Return each line of the listing in which the word "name" appears.

• _Data section_:
════════════════════

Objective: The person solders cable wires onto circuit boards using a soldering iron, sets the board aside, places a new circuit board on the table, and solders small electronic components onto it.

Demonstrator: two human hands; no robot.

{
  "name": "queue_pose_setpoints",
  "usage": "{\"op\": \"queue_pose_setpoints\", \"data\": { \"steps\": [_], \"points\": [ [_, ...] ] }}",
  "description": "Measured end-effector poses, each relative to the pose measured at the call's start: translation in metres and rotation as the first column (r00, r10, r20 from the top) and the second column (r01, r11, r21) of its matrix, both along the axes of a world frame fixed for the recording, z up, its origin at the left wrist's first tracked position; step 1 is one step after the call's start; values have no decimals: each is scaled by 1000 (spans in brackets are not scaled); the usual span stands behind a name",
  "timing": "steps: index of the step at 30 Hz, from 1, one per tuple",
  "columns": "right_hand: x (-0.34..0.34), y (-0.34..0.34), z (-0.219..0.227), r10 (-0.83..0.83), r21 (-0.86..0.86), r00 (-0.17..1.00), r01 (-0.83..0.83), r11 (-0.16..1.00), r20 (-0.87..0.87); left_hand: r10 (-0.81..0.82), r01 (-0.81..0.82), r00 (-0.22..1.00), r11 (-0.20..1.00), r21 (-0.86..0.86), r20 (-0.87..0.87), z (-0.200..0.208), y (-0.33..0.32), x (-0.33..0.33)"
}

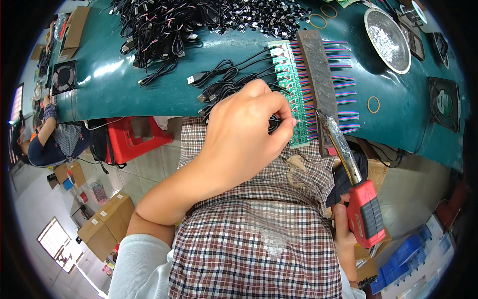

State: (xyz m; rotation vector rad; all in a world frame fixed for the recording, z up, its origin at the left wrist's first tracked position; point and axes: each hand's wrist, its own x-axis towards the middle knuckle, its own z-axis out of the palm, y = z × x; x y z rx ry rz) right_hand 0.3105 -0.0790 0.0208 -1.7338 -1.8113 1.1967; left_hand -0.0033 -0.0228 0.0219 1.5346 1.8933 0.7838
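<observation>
My left hand (246, 129) is closed in a pinch, thumb and forefinger at the left edge of a green circuit board strip (293, 105). Between its fingers shows part of a black cable (273, 123); the cable's tip is hidden. More black USB cables (219, 82) run from the board's upper part to the left of it. My right hand (344, 226) grips the red and black handle of a soldering gun (366, 212). Its metal barrel points up and left, its tip by a dark bar (318, 74) lying across multicoloured wires (343, 92) on the board's right side.
A heap of black cables (159, 25) and a pile of small black-and-silver connectors (264, 17) lie at the back. A metal bowl (369, 25) and a small fan (444, 103) stand right. Another fan (64, 77), a red stool (130, 144) and another person (62, 139) are left.
</observation>
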Motion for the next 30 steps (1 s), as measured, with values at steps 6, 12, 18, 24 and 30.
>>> {"op": "queue_pose_setpoints", "data": {
  "steps": [6, 12, 18, 24, 30],
  "points": [
    [-4, 7, -1, 95, 120, 995, -92, 989, -22, -49, 46, 994, 998, -34, -97, -5, 11, 0],
    [-12, 18, -3, 196, 178, 970, -170, 969, -141, -108, 102, 984, 993, -54, -141, -4, 18, -3],
    [-22, 25, -2, 188, 188, 966, -154, 970, -180, -189, 172, 953, 981, -94, -235, -1, 27, -6],
    [-19, 24, -2, 182, 130, 970, -163, 978, -158, -312, 274, 905, 947, -166, -289, 4, 40, -11],
    [-25, 28, -2, 198, 179, 969, -170, 969, -148, -374, 301, 884, 915, -270, -282, 7, 49, -11]
  ]
}}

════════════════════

• _Response below_:
  "name": "queue_pose_setpoints",
  "description": "Measured end-effector poses, each relative to the pose measured at the call's start: translation in metres and rotation as the first column (r00, r10, r20 from the top) and the second column (r01, r11, r21) of its matrix, both along the axes of a world frame fixed for the recording, z up, its origin at the left wrist's first tracked position; step 1 is one step after the call's start; values have no decimals: each is scaled by 1000 (spans in brackets are not scaled); the usual span stands behind a name",

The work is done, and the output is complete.